Engineering Economics vs. Cost Modeling

Engineering economics treats the analysis of the economic effects of engineering decisions and is often identified with capital allocation problems.  Engineering economics provides a rigorous methodology for comparing investment or disinvestment alternatives that include the time value of money, equivalence, present and future value, rate of return, depreciation, break-even analysis, cash flow, inflation, taxes, and so forth. Cost modeling is a different beast.

While traditional engineering economics is focused on the financial aspects of cost, cost modeling deals with modeling the processes and activities associated with the manufacturing and support of products and systems, i.e., determining the actual costs that engineering economics uses within its cash flow oriented decision making processes.

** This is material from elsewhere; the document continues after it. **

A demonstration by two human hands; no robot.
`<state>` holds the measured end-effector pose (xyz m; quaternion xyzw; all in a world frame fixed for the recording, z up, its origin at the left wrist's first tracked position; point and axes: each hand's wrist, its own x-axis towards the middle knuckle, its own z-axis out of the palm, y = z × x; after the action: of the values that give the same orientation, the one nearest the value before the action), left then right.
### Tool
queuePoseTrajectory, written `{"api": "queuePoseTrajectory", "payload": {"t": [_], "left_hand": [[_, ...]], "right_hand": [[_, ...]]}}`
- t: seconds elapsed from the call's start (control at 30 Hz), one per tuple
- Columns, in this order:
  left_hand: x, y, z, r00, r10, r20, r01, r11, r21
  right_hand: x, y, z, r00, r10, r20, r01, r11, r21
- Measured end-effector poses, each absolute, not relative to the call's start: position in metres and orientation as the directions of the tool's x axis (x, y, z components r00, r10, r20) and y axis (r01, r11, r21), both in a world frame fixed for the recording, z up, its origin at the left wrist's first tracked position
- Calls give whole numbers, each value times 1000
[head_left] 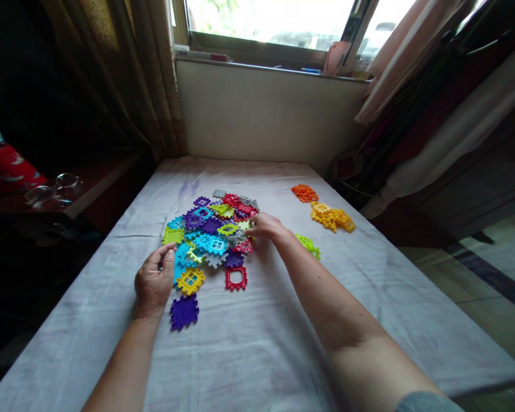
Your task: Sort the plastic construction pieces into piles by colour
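A mixed pile of flat, notched plastic building tiles point(210, 226) lies on the cloth-covered table, in purple, blue, red, grey, yellow and green. My left hand point(152, 280) rests at the near left side of the pile. Its fingers are loosely bent, the thumb apart from them, close below a lime-green tile point(173, 236). On the pile's right edge, my right hand point(266, 226) reaches in with fingers stretched down among the tiles; its fingertips are partly hidden. A yellow window tile point(191, 281), a purple tile point(184, 312) and a red frame tile point(226, 279) lie nearest me.
To the right are separate groups of orange tiles point(304, 193), yellow tiles point(332, 218) and green tiles point(308, 246), the last partly behind my right forearm. A wall and window stand beyond the table point(249, 355). Glasses point(54, 189) lie on a dark surface at left.
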<state>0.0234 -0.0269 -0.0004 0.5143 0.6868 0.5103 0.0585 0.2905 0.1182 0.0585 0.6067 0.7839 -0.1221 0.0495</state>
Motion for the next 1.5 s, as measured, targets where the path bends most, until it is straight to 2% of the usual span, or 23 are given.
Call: {"api": "queuePoseTrajectory", "payload": {"t": [0.13, 0.33, 0.5, 0.73, 1.07, 1.17, 1.23, 1.33, 1.4, 1.5], "left_hand": [[23, -27, 0, -472, 771, 427, 644, -30, 765], [25, -27, 3, -481, 767, 425, 632, -32, 774], [27, -28, 5, -479, 765, 431, 634, -39, 772], [29, -29, 7, -472, 773, 423, 638, -31, 770], [24, -28, 2, -484, 774, 407, 640, -5, 769], [25, -28, 3, -481, 775, 410, 641, -8, 767], [26, -28, 4, -477, 778, 409, 642, -9, 767], [27, -29, 5, -474, 781, 406, 641, -11, 768], [26, -29, 5, -478, 779, 406, 635, -12, 772], [25, -28, 4, -493, 770, 405, 622, -13, 783]], "right_hand": [[276, 113, 60, -191, 964, -183, 979, 173, -110], [281, 101, 63, -135, 984, -116, 974, 111, -198], [326, 91, 84, -61, 995, -82, 981, 45, -189], [405, 71, 77, 177, 980, -88, 939, -195, -282], [411, 71, 74, 162, 958, -238, 965, -204, -162], [407, 69, 77, 186, 964, -188, 967, -214, -138], [393, 68, 77, 139, 986, -89, 977, -151, -151], [358, 65, 72, -120, 993, 4, 976, 119, -185], [334, 64, 65, -303, 953, -21, 938, 294, -182], [309, 63, 55, -408, 909, -85, 909, 395, -135]]}}
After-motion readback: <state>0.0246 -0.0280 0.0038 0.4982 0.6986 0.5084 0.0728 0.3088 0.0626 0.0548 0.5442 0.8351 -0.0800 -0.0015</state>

Cost modeling is one of the most common business activities performed in an organization.  But what is cost modeling, or maybe more importantly, what is it not?  The goal of cost modeling is to enable the estimation of product or system life-cycle costs.  Cost analyses generally take one of two forms:

       Ex post facto (after the event) – Cost is often computed after expenditures have been made.  Accounting represents the use of cost as an objective measure for recording and assessing the financial performance of an organization and deals with what either has been done or what is currently being done within an organization, not what will be done in the future.  The accountant’s cost is a financial snapshot of the organization at one particular moment in time.
       A priori (prior to) – These cost estimations are made before manufacturing, operation and support activities take place.

Cost modeling is an a priori analysis.  It is the imposition of structure, incorporation of knowledge, and inclusion of technology in order to map the description of a product (geometry, materials, design rules, and architecture), conditions for its manufacture (processes, resources, etc.), and conditions for its use (usage environment, lifetime expectation, training and support requirements) into a forecast of the required monetary expenditures.  Note, this definition does not specify from whom the monetary resources will be required--that is, they may be required from the manufacturer, the customer, or a combination of both.